The teacher’s daughter, Jhonu, is a happy-go-lucky, uncomplaining adolescent, a keen observer of nature and a connoisseur of line, light, and artistic depiction. Jhonu’s portrayal is reminiscent of the woman in Picasso’s famed Guernica, her extended hand holding the lamp of light and hope. Jhonu is engrossed in the delight of life and draws stunning pictures, some of these on the walls of the room in her mud house. Her mother is a genuinely fond parent, indulgent but protective. The girl’s happiness is put at risk when her father begins to participate in the rituals.
Then, when a baby falls and dies in what is a rare mishap in a Santhal tribal fair, the mute girl who happens to be present (and attending the fair like any other "normal" person) is called a fiend and hounded. The anguished child recalls how, over the years, everybody around her has developed a hatred towards her, unreasonably singling her out as the cause of the village’s calamities. The youngster’s spirit rapidly ebbs.
People’s irrational faith in amulets and unscrupulous soothsayers is presented as thoughtless, everyday compulsion. What will our society come to if educated people do not rise as one against blind beliefs? How can we allow meaningless, unreasonable and unscientific ideas to kill the very spirit that keeps each of us alive, playing our individual roles in the cosmic dance drama of life?
The film offers several moments of visual candy: the teacher leading sanyasis in paying obeisance to the lifegiving water of the river, the girl’s thrill at the blowing gale, the saffron-clad sanyasis walking across the river complemented by the serene blue waters in the foreground, and the girl in a blue sari, dancing carefree along with the santhals on the silver sands. The artful creation of storms, the fish-eye-lens close-ups of the enraged girl, the baby falling to its death, and the earthen colours of rural Bengal make for some scintillating cinematography by Asim Bose.
Music by Nachiketa adds much to the film’s production values, especially lifting high the memorable opening sequence of the sanyasis crossing the river. "Bam bam bole," too, is a definitely hum-along tune.
The film was shot in Bankura, in West Bengal state, during April 2009. The lead is convincingly played by Rimjhim Gupta with Sabyasachi Chakraborty in the role of her teacher-father. Maati o manush was screened at the International Film Festival of Kolkata in November 2009. It is scheduled for screening during the New Hope Film Festival, a forum for art films in the United States, in June 2010. The film’s director, Sisir Sahana, is a reputed sculptor and painter based in Hyderabad and now, with his second film, has begun to earn a reputation for his powerful visualisation. The film’s music and cinematography have come together well and have added considerably high production values – something which perhaps he could not have succeeded in showing through any other art medium.
As with his earlier film, Prithvi, Sahana’s artistic oeuvre and angst serve to provoke the viewer.

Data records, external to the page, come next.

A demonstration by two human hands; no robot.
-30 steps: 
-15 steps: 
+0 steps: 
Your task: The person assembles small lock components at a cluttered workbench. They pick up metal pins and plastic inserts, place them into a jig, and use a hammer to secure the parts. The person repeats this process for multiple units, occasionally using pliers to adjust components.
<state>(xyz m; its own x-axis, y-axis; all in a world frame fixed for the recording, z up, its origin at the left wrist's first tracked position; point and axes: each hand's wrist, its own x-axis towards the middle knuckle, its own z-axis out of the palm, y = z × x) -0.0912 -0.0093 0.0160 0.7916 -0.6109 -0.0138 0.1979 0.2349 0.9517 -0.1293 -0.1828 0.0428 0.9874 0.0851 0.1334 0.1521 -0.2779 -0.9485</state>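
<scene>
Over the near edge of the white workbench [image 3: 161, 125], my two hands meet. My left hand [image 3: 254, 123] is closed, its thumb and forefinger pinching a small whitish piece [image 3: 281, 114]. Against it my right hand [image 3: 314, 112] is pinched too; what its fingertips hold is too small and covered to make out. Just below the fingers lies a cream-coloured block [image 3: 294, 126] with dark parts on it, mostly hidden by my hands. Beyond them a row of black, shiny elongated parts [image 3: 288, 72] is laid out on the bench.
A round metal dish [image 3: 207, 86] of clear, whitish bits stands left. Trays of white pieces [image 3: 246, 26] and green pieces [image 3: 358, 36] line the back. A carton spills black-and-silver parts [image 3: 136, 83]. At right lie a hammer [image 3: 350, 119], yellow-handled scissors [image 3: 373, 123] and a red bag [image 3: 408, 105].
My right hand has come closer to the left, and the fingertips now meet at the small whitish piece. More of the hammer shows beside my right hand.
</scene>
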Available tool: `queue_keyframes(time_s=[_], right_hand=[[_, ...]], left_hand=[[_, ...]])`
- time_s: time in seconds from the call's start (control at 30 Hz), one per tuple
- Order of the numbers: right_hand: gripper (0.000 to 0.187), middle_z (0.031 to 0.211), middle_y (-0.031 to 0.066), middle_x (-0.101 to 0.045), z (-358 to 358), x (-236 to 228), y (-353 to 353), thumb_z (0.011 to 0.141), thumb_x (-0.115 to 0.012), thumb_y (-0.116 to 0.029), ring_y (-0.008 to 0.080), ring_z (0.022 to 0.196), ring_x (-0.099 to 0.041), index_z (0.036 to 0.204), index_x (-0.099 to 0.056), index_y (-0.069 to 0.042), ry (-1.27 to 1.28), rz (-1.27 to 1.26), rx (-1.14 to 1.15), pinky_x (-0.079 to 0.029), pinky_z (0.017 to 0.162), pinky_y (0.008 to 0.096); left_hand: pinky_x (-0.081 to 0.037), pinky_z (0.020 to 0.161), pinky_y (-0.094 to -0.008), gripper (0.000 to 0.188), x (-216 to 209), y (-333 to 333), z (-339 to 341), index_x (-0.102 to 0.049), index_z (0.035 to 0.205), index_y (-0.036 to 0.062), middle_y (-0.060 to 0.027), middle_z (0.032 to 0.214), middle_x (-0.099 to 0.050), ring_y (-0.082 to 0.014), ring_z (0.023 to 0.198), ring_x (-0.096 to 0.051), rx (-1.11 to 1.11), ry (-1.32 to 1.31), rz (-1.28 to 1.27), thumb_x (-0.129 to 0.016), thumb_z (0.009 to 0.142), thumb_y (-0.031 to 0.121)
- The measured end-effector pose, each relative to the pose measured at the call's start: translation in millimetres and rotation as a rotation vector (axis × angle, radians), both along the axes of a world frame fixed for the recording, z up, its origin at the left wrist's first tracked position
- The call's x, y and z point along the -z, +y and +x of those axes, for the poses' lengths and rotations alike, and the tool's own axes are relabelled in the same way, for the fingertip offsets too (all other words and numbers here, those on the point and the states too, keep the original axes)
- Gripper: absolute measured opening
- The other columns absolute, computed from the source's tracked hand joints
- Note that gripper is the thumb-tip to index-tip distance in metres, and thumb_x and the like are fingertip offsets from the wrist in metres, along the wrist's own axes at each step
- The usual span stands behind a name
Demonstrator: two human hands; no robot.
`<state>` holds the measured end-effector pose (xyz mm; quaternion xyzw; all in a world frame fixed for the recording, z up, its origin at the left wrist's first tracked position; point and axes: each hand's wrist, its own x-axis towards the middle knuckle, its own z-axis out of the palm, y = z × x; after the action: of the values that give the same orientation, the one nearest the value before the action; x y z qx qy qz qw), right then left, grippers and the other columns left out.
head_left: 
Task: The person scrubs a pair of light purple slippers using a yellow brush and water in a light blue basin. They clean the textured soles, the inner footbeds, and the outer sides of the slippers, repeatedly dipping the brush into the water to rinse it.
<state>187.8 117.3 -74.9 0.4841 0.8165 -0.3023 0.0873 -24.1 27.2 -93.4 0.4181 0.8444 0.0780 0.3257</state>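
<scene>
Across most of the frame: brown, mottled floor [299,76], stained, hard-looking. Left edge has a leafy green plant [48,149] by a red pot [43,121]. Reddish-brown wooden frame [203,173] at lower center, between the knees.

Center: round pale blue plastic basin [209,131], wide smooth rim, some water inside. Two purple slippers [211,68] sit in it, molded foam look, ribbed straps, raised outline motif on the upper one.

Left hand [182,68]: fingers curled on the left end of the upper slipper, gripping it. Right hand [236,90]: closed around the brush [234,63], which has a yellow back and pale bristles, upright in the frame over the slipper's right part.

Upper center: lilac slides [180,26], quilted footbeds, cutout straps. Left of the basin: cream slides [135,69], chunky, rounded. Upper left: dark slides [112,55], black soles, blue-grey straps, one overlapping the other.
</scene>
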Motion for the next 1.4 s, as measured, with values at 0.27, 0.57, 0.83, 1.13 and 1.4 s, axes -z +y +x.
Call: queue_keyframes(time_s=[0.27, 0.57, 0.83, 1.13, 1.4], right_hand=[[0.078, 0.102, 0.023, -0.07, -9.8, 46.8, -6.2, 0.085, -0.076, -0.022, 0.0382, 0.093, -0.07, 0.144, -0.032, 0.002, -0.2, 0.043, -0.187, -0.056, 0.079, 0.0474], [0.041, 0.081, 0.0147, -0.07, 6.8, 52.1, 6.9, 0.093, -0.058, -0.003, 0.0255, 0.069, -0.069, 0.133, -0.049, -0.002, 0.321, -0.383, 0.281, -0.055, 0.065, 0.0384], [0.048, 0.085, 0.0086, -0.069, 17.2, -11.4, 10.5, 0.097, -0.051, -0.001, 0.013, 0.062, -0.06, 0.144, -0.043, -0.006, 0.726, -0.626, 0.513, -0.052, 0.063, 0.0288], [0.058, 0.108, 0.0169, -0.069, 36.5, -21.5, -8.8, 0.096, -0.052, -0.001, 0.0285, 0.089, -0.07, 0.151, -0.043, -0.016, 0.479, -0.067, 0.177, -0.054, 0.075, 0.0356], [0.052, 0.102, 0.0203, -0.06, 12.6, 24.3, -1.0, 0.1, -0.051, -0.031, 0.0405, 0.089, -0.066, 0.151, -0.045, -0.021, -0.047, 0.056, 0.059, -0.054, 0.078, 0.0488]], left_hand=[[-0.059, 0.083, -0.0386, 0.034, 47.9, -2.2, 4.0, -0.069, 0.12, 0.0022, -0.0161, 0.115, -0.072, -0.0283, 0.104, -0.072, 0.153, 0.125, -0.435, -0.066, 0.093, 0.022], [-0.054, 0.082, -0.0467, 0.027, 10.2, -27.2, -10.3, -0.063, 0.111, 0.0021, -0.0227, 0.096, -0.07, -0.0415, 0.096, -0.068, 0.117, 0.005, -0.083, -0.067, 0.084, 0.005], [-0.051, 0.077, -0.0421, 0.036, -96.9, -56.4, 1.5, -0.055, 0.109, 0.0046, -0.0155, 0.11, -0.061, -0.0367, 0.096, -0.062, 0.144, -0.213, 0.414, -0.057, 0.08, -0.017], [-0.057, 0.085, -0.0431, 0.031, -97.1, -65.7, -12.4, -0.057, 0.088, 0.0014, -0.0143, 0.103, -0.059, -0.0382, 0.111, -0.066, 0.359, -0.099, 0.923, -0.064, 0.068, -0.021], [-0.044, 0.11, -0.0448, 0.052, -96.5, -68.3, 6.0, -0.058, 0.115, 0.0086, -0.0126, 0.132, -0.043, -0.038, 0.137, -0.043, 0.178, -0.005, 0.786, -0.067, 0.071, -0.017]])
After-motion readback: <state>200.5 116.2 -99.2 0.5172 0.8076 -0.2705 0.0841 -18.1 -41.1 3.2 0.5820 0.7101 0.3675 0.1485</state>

Those who profess to be near God have totally missed the learning point of life when they beat the life spirit out of a voiceless girl. When divinity is personified in this world as elemental silence, why then can we not be accepting of this mute witness to life? Why are we inimical toward one who is also a part of the whole of life? Who are we to play with so sacred an entity as another’s life-soul? These and other questions come across loud and clear in the film. Are we, as thinking persons, willing to listen, to traverse the path of truth and do so against societal pressures? Each one of us must ask ourselves these questions with which Sahana seeks to prod us out of our complacency.